To rise above the clutter, content must be really good. Viral videos and jokes rapidly permeate the Internet because each recipient thinks it is good enough to forward to friends and family. Such content must be well-crafted and thus takes more effort (costs more) to generate than casual content.

For example, compare a good opinion column with the typical Tweet or text message between two friends. It takes time, research and fact-checking to write a solid article or prepare a speech. Still, in the Internet era, creating really good content is well within the means of a single individual.

The First Amendment gives each of us the right to say and write what we believe within some legal constraints, but this freedom of speech bears the personal cost of going public.

Anybody who writes or says anything in any public forum is just as likely to be vilified as to be hailed. It takes courage and the willingness to be challenged by those with different views. Words that are published or spoken can never be retracted.

Platforms of politicians are challenged today by their own term papers and theses written decades ago. If you say it or write it, 50 years from now, somebody will still be able to look it up. Knowing this, many people don’t speak out publicly or write letters to the editor.

Why risk writing or speaking? Words and ideas are very powerful, shaping minds and opinions, and inciting actions and inactions.

“The pen is mightier than the sword.”

Over the millennia, the first act of the conquerors was to burn the libraries of the vanquished. The “really important things” are literally carved in stone and cast in bronze and buried, all at great cost. Centuries later, we know only what was really important to the rulers and the wealthy.

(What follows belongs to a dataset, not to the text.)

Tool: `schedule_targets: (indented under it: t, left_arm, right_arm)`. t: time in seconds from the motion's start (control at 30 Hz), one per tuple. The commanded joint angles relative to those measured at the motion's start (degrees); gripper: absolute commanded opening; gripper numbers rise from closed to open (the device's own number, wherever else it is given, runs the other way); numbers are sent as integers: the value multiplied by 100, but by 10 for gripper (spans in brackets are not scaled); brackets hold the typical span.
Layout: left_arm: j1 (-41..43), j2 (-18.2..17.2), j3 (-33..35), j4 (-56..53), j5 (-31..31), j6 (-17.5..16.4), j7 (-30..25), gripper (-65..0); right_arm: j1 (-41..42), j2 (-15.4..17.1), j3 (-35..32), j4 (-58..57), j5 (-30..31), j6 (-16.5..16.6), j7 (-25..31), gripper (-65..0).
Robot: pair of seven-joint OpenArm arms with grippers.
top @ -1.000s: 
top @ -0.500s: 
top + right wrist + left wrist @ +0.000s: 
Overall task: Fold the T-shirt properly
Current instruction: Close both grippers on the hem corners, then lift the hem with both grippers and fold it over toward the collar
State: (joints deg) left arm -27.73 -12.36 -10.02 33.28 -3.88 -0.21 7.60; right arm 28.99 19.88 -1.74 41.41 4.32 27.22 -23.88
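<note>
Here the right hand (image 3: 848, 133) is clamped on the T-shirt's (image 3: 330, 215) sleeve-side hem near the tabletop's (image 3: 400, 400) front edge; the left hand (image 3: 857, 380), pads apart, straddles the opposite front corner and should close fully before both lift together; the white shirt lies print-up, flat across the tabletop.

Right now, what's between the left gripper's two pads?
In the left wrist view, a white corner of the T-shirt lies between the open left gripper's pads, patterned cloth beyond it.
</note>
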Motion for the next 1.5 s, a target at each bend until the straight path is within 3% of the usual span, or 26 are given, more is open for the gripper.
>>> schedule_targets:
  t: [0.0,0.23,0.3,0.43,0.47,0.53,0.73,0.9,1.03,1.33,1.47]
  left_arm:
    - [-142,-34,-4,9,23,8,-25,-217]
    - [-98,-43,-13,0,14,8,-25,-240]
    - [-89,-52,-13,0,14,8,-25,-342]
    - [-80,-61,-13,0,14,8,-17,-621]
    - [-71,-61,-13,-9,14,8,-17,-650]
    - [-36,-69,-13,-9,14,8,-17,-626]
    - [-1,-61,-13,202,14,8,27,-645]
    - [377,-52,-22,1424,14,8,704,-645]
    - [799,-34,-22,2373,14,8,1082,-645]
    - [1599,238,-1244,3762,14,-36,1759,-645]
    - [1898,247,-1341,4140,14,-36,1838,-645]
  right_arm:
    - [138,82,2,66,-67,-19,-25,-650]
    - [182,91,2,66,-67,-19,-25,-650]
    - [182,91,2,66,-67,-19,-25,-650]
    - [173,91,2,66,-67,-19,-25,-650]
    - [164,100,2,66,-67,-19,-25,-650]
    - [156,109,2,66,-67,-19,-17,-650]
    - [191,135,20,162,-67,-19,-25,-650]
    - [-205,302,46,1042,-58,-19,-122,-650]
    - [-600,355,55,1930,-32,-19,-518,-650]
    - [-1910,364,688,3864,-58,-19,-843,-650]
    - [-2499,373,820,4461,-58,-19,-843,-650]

Since the founding of our nation, it has always been a constant contest of ideas, battling for the hearts and minds of our citizens.

Each side wants to impose constraints on the other, with an unfortunate readiness to sacrifice the First Amendment on the altar of expediency in the process.

To be self-evident, the First Amendment is worded very plainly and tersely. No Supreme Court rulings modified freedom of speech until 1917, about 125 years after the Bill of Rights was passed.

Since then, the USA has been on a long, slippery slope of Supreme Court rulings and congressional acts that have incrementally eroded our freedom of speech.

Since 1971, Supreme Court rulings on political speech impose restrictions on campaign contributions, campaign spending, air time and political books and films. Such legal constraints affect the outcome of elections, counter to the original intent of the First Amendment.

Freedom of speech has been restricted without eliminating mischief, because the mischief is disguised as legislation and court rulings.

Only many individuals, all willing to write and speak publicly, can slow down the erosion of our freedom of speech.

Why must we protect free speech? James Madison said: “Oppressors can tyrannize only when they achieve a standing army, an enslaved press and a disarmed populace.”

Andy Pattantyus lives and works in Santa Clarita and is the president of Strategic Modularity, Inc. His column reflects his own views and not necessarily those of The Signal. “Right Here, Right Now” appears Fridays in The Signal and rotates among local Republicans.